You may be thinking this rough explaination you are getting sounds like Information Scent. You would be right, to some degree. But information scent, like navigation, is a metaphor. Yes, scent breaks too and is quite difficult to use with clients as some things get very confusing for them. Scent helps IAs understand what is going on a little better and there is great research that has come out of the Information Scent community. But when you get down to it scent is a subset of attraction. Scent is one method of attracting or repelling the user toward information they are seeking and keeping extraneous information out of the mix. Scent also has its limits. The scent metaphor works with getting the user to information, but it gets very murky when the information needs metadata (to help augment the attraction between the user and the information they are seeking). Scent and odors have distinct understandings and altering the scents for understanding (metadata) raises many questions from clients as the client tries to understand. Scent does not work well when trying to build information structures for mobile access to information, nor for setting the ability to have the information follow the user (What you want to use a blueberry muffin as a perfume? Don't think so).

More to Come

This only defines MoA by showing the limits of navigation and scent. More understanding is on its way in upcoming weeks and will be put in a presentation format for the IA Summit. Those that are worried, we are not throwing out navigation or scent. We are keeping navigation in its small usable space where it works well. Scent has provided great research and has similar properties to attraction as it is a subset. The Model of Attraction will provide a broader foundation that allows us to move into the future as we build information structures that include possibilities for mobile access, social networks, and true access to information as the user needs it by keeping the information close at hand. The MoA does not solve these problems, but provides a framework that does not break when we work to solve these issues.



AIfIA is offering its IA Leadership Seminar as part of the ASIS&T IA Summit 2003 "Making Connections".

The Leadership Conference and the Summit offer great opportiunites to expand our knowledge and skills. This is one event I am really looking forward to this year.



January 16, 2003

Jon Udel digs into information mapping

Jon Udell digs into information mapping, which includes a discussion and pointer to Samuel Wan's fisheye menu. Jon's entry has other pointers that will keep you occupied for a little while.



January 14, 2003

Peel exposes layered storytelling

Design Interact examines the Seattle design firm Peel and their layered storytelling approach to information structures. Layered storytelling is explained:

Layered storytelling means that a site opens much like a film, with a splash of music, photography and animation, but not a lot of information. If you stay on the top level of the site, your experience is similar to watching a documentary on television. But if you click on any topic, you dive down into a more book-like experience, with long texts and additional background information. The idea is that a visitor skims along the surface until he or she finds something interesting and then digs in to read more.

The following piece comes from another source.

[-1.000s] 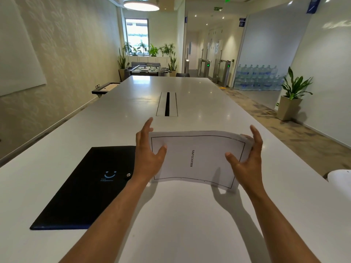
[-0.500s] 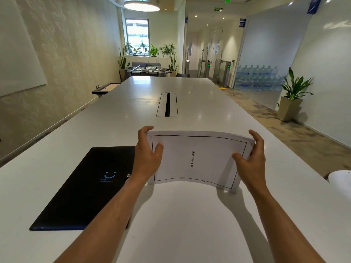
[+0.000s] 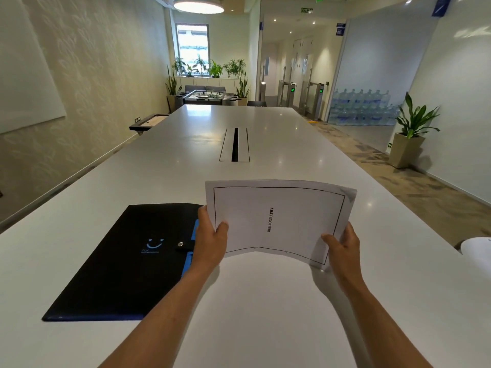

This appoach provides the ability to have a one way interaction with the site as it entertains and informs, but when the user is attracted to a topic, idea, or visual cue they can interact and find out more. I have enjoyed the layered storytelling approach when I have encountered it. It does seem like it would have the same repeat user problems that other multi-media interfaces encounter, in that having to wait for load times before interacting or navigating is usually problematic. Providing an option to use the layered storytelling or providing it the first time by default (but if a user is like me and works with three or four browsers open or working from many computers, setting a cookie to track repeat use will not solve the issue).

This too is worth coming back to as it provides intamacy with the user and a topic. This can help break down some of the dry appearance of some dull topics that are difficult to unwrap, like sciences, urban planning, the history of duct tape, etc.